宋名臣言行録 / 前集巻三・張詠
又曰子異日為政信及于民然後教之言及于義然後勸之動而有禮然後化之靜而無私然後民安而樂業矣行斯四者在先率其身
新字:又曰子異日為政信及于民然後教之言及于義然後勧之動而有礼然後化之静而無私然後民安而楽業矣行斯四者在先率其身
書き下し
又た曰く、子、異日政を為さば、信、民に及びて然る後に之を教え、言、義に及びて然る後に之を勸め、動きて禮有りて然る後に之を化し、靜かにして私無くして然る後に民安んじて業を樂しまん。
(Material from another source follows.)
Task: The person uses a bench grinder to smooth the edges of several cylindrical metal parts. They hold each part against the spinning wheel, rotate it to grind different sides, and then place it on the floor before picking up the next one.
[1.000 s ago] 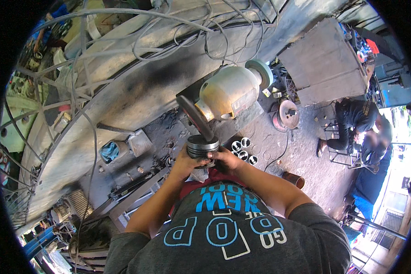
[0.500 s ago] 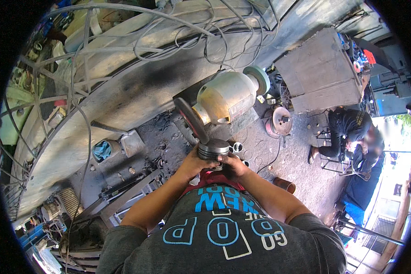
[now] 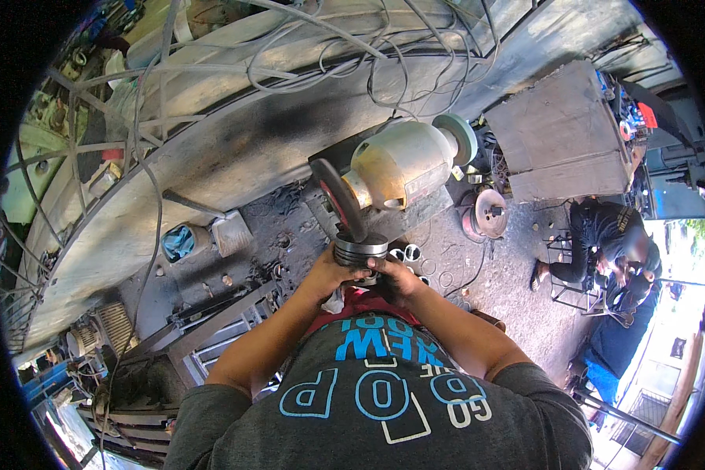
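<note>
Dusty floor lies around a grinder, and a grey, stained wall rises behind it. On the near side of the grinder, at the lower edge of its dark wheel, is a metal piston; whether piston and wheel touch, one cannot tell. The person's left hand and right hand have their grip clamped on the piston, one from each side. At its other end the grinder carries a pale green wheel. To the right of the grinder stands a round reel, and farther right a co-worker sits bent forward. Left of the grinder, well apart, a container holds blue cloth.
</note>
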`<state>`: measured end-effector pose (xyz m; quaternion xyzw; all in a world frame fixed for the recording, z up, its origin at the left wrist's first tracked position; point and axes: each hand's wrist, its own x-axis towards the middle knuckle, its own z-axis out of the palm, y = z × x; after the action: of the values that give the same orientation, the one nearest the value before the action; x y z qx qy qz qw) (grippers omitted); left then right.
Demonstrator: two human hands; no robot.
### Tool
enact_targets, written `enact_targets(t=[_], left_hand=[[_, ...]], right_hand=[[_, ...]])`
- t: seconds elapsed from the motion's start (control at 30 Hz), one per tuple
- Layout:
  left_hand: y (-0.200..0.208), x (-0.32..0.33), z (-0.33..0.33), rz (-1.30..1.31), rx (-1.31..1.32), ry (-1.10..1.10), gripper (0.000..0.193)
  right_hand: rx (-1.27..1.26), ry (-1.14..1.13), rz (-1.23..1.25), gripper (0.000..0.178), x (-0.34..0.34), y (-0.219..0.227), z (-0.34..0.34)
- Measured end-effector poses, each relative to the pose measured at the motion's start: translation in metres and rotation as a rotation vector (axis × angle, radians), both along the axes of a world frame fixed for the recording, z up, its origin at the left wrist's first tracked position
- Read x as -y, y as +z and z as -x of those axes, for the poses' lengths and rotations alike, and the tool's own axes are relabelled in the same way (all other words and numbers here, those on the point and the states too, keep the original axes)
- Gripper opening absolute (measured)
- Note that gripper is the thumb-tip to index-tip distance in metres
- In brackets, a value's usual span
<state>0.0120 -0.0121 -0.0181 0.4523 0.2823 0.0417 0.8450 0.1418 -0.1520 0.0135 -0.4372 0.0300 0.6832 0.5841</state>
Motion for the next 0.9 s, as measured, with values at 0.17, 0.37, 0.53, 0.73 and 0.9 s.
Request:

斯の四つを行うは、先ず其の身を率いるに在りと。
現代語訳
また言った。「君がいつか政を執るときは、信が民に届いてはじめて教え、言葉が義にかなってはじめて勧め、動いて礼があってはじめて感化し、静かにして私心が無くてはじめて民は安んじて生業を楽しむ。この四つを行うには、まず自分の身を率いることにある」。
解説
四つの順序を並べた条です。**信が届いてから教える、言葉が義にかなってから勧める、動いて礼があってから感化する、静かで私心が無くてはじめて民が安んじる。**どれも「まずこれがあってから、次にこれができる」という形になっています。締めが一行でした。この四つを行うには、まず自分の身を率いることにある、と。前の条で「信の一字に五年かかった」と言った人の、順序の話です。